Esta alternativa viene dada por la Sentencia de 21 de diciembre de 2015 (Roj: STS 5263/2015) que fija la siguiente doctrina jurisprudencial:

“En las compraventas de viviendas regidas por la Ley 57/1968 las entidades de crédito que admitan ingresos de los compradores en una cuenta del promotor sin exigir la apertura de una cuenta especial y la correspondiente garantía responderán frente a los compradores por el total de las cantidades anticipadas por los compradores e ingresadas en la cuenta o cuentas que el promotor tenga abiertas en dicha entidad.” 

El título de imputación de esta responsabilidad se encuentra en el artículo 1.2ª de la Ley 57/1968 que desmiente el carácter de las entidades de crédito como terceros ajenos a la relación entre comprador y vendedor.

Pues, como expresa la sentencia, “supone la imposición legal de un especial deber de vigilancia sobre el promotor al que concede el préstamo a la construcción para que los ingresos en la única cuenta que tenga con la entidad, especialmente si provienen de particulares como en este caso, sean derivados a la cuenta especial que el promotor deberá abrir en esa misma o en otra entidad pero, en cualquier caso, constituyendo la garantía que la entidad correspondiente habrá de «exigir»”

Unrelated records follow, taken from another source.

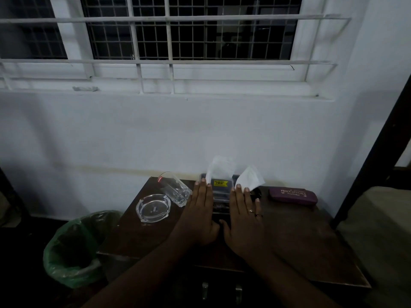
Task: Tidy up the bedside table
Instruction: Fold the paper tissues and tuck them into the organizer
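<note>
Nearest, low in the frame: left hand [201,215] and right hand [243,218], both flat with straight fingers, grasping nothing, flanking a dark box with a yellow label [220,192] at centre of the dark wooden bedside table [300,236]. White tissues [250,177] behind the fingertips. Left of centre: clear glass ashtray [153,208], clear glass tumbler [176,190]. Right: maroon spectacle case [293,195]. Lower left: green-lined bin [76,247].

A dim bedroom is showing: a wooden bedside table [289,236] sitting under a barred window [178,38], a bed [378,218] edging in.
</note>
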Demonstrator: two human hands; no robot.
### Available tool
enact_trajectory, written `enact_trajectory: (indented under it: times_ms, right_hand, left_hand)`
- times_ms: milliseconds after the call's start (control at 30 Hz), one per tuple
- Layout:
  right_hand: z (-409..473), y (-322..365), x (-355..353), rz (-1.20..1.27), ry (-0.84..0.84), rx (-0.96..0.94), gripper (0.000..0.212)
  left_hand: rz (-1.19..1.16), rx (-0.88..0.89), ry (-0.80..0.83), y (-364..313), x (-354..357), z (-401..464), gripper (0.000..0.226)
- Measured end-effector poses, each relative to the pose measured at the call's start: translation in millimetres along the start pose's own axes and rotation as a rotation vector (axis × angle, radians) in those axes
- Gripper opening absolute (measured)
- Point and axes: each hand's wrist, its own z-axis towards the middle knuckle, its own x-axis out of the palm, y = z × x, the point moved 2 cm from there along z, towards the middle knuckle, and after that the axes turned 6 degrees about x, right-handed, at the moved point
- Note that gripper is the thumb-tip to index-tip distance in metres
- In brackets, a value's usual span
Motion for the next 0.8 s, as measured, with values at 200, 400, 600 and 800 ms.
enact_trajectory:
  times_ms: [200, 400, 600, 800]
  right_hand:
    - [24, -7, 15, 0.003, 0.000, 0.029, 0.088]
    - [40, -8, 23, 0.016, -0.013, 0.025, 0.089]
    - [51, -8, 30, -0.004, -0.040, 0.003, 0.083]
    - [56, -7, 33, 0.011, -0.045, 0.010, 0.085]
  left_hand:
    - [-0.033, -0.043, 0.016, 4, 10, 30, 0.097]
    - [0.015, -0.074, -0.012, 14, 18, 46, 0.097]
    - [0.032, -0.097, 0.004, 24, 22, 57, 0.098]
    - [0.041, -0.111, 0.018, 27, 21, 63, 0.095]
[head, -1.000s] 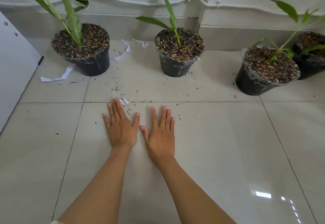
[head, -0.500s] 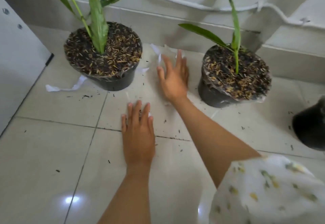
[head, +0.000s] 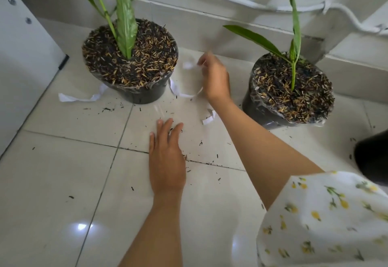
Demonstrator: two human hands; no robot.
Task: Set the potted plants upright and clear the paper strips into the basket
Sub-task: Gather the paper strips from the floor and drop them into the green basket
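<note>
Right hand (head: 216,80) pinching a blurred, curling white paper strip (head: 190,94) between two upright black pots (head: 144,95), husk-flecked soil on top. Left hand (head: 167,159) flat, fingers loose, on glossy tile (head: 63,182). Another strip (head: 79,98) left of the near pot.

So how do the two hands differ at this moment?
The left hand lies flat, palm down on the floor tiles, holding nothing; the right hand reaches farther, between the pots, fingers curled around a paper strip. Both are bare.
</note>
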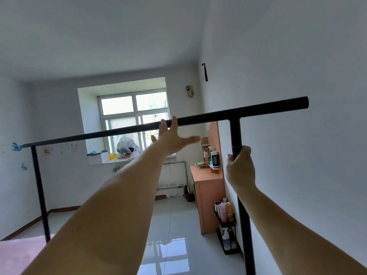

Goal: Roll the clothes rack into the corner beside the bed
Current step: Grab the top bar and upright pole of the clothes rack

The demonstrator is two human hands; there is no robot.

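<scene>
Clothes rack: a black metal frame is standing in front of you — its top bar is running from 9 o'clock up toward 2 o'clock, with one upright at the left end and another dropping down at 4 o'clock, close to the right-hand wall.
Left hand: you are reaching it up to the middle of the top bar at about 12 o'clock; the palm is open and spread, the fingers are touching the bar without curling around it, and the thumb is sticking out to the right.
Right hand: you are wrapping it closed around the right upright at 3 o'clock, just below the joint under the top bar.
Bed: a pink corner of it is showing at 8 o'clock, with the rack's left upright meeting its edge — whether they are touching, you cannot tell.
Window: it is sitting behind the bar at 12 o'clock, with a bundle on its sill.
Orange cabinet: it is standing against the right wall at 4 o'clock, with bottles on top.
Bottle caddy: it is resting on the tiled floor near the right upright.
</scene>
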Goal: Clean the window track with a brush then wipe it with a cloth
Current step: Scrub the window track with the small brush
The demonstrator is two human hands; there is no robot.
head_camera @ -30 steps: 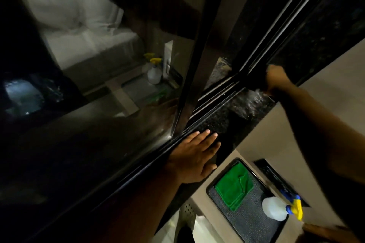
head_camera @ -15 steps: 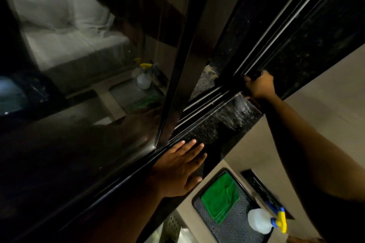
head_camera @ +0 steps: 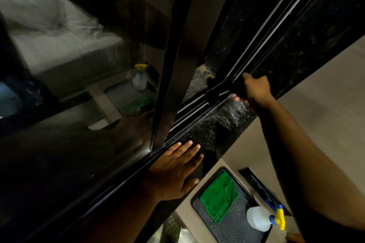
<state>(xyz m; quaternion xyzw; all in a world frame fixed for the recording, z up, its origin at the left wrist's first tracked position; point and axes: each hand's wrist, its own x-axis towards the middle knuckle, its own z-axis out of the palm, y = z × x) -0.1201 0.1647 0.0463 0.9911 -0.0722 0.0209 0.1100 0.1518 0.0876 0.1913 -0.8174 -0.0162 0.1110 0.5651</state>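
The right hand (head_camera: pixel 255 89) is closing around something dark, likely the brush, at the window track (head_camera: pixel 199 108). The left hand (head_camera: pixel 174 171) is lying spread flat on the sill. The green cloth (head_camera: pixel 218 196), soft and light, is waiting folded in the tray (head_camera: pixel 237 229); pinching a corner should lift it.

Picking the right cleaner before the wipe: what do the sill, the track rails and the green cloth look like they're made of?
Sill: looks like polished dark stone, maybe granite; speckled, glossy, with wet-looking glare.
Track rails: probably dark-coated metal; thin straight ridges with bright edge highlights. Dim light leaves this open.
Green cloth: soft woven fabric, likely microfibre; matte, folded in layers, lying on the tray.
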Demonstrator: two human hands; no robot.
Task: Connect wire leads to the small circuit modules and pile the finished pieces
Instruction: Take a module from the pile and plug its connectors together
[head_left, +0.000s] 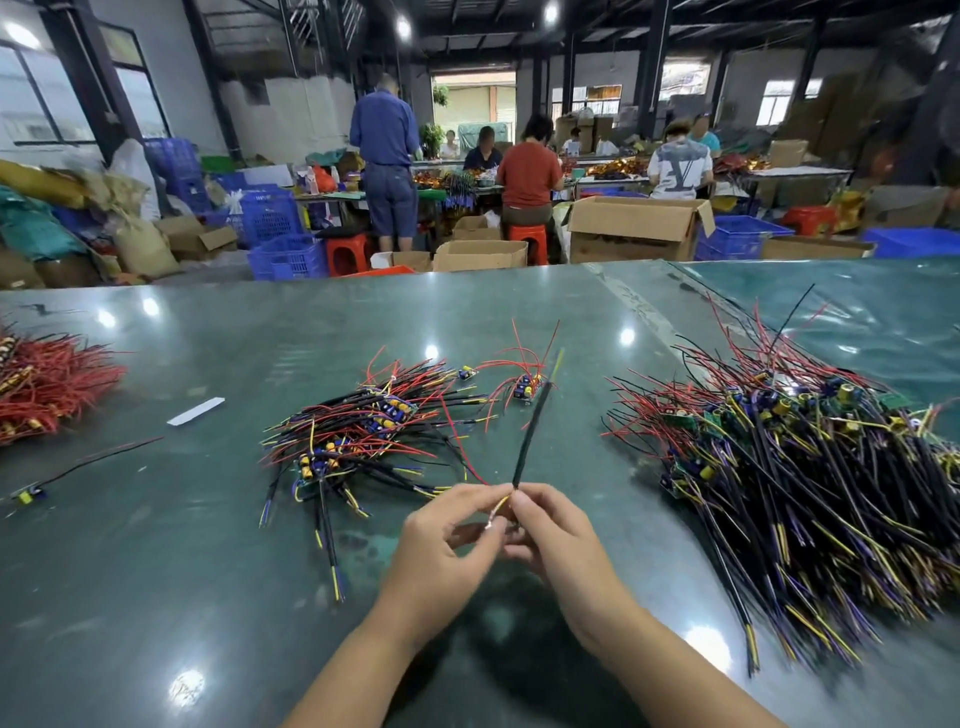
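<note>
My left hand (449, 540) and my right hand (550, 535) meet above the green table (208, 571), fingertips together. My right hand pinches the lower end of a black sheathed lead (530, 436) that stands up and away from me. My left hand pinches a red wire (457, 441) and thin yellow strands where they meet that lead. Ahead lies a pile of wired modules (363, 431) with black, red and yellow leads. A small wired module (524, 384) rests beyond it. Any module between my fingers is hidden.
A large heap of modules with black leads (795, 467) covers the table's right side. Red wires (47, 384) are heaped at the far left. A lone module with a lead (31, 493) and a white strip (196, 410) lie left. Several people work at benches beyond.
</note>
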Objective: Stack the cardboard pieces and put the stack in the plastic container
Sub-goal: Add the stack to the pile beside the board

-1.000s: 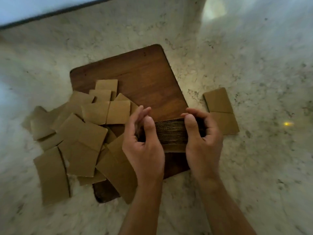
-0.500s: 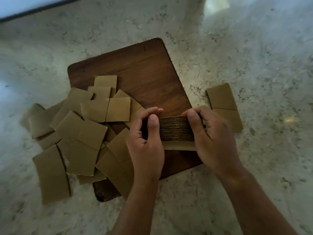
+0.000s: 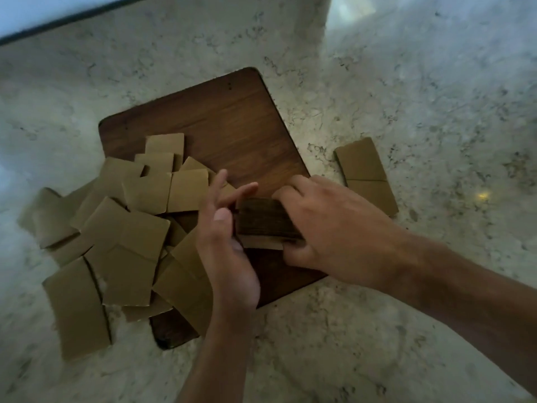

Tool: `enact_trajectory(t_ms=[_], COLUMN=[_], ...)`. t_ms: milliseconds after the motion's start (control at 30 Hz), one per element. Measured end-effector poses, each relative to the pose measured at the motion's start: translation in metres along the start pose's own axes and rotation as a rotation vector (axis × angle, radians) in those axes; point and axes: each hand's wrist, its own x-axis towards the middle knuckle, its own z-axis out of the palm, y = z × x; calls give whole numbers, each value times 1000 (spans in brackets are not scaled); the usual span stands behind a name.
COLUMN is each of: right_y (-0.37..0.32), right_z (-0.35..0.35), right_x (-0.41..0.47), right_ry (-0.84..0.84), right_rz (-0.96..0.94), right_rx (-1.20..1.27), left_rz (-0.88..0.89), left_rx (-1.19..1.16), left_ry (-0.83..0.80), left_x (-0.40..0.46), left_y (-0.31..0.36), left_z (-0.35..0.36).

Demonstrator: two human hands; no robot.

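Note:
A thick stack of cardboard pieces stands on the dark wooden board, its layered edge facing me. My right hand lies over its top and right side, fingers wrapped around it. My left hand rests flat against the stack's left side, fingers spread and pointing away. Several loose brown cardboard pieces lie scattered over the board's left half and the counter beside it. Two more cardboard pieces sit on the counter to the right of the board. No plastic container is in view.
The board lies on a pale speckled stone counter. A dark edge strip runs along the counter's far left corner.
My right hand has shifted from pinching the stack's right end to covering its top. My left hand has opened from a pinch to a flat palm against the left side.

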Motion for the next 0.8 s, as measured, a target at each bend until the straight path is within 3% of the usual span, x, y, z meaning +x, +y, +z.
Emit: enact_trajectory(t_ms=[200,300,433,533,600,700,800], right_y=[65,97,115,121,122,122,121], right_z=[-26,-30,-27,-25,-24,-21,-17], right_x=[-35,-47,-49,-48,-46,-45,-44], right_ry=[347,443,361,314,309,301,265], right_rz=[430,563,667,698,697,647,604], right_rx=[1105,1436,1530,1504,1498,1485,1456], left_rz=[79,58,1,-40,-127,-461,-747], left_rx=[154,176,351,570,474,139,-26], left_ry=[-49,-112,-200,-160,-141,-105,-75], left_x=[-1,2,11,9,4,2,7], left_y=[0,7,21,31,36,35,31], left_z=[0,2,19,44,64,94,113])
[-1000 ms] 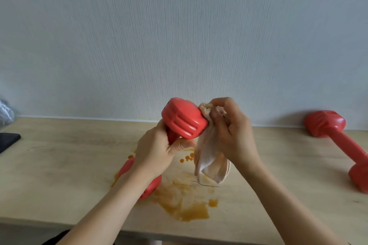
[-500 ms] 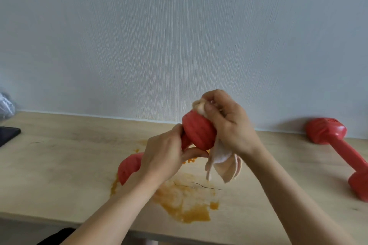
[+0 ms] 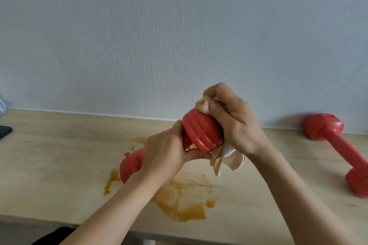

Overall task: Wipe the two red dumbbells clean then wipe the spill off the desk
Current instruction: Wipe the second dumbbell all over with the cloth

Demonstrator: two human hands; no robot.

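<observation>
One dumbbell (image 3: 201, 135) is held above the desk (image 3: 59, 157) by its bar in the left hand (image 3: 165, 155); a cloth (image 3: 229, 157), gripped by the right hand (image 3: 233, 123), is pressed on its head. The second dumbbell (image 3: 338, 145) lies at the right; the spill (image 3: 183, 201) remains unwiped.

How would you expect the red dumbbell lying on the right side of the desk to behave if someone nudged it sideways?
The second dumbbell rests on its side on the desk. Its heads look faceted and ribbed, so it would probably rock rather than roll far. Its surface looks smooth, so it might slide. It is likely rigid; its weight cannot be judged.
</observation>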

De esta manera, se obliga a las entidades de crédito a que extremen las precauciones y controlen los ingresos que perciben las entidades promotoras de cuenta de sus clientes por la adquisición de inmuebles, de forma tal que, cuando atisben que provienen de la adquisición de viviendas, les obliguen a estos a depositarlas en una cuenta especial y separada destinada únicamente a atender pagos derivados de la construcción de las mismas, así como a constituir las preceptivas garantías a favor de los compradores.

En caso de omitir estas obligaciones, la entidad financiera podrá ser condenada solidariamente al pago de las cantidades ingresadas por el comprador en la cuenta que el promotor tenga abierta en dicha entidad.

Los presupuestos necesarios para el ejercicio de la acción son:

i.- Que se haya ingresado parte del precio de la vivienda en alguna cuenta o cuentas bancarias de las que sea titular la promotora (art. 1.2 Ley 57/1968).

ii.- No se haya iniciado la construcción o entregado la vivienda en los plazos pactados en el contrato (art. 3 Ley 57/1968).

iii.- Que no se haya suscrito el aval garantizando las cantidades entregadas a cuenta conforme a la Ley 57/1968. En cuyo caso, la vía para la devolución de tal sumatoria será la ejecución de la citada garantía frente a quien la haya prestado.

Ante las dificultades que, dada la situación por la que pasan las empresas dedicadas al sector de la promoción inmobiliaria, muchos compradores encuentran para tratar de recuperar el dinero depositado en pos de adquirir una vivienda –bien sea para constituir su domicilio habitual o de temporada-, esta sentencia abre una nueva vía para la reintegración de lo abonado, incluyendo -dentro del ámbito de la responsabilidad solidaria- a un interviniente que se presume solvente, las entidades bancarias.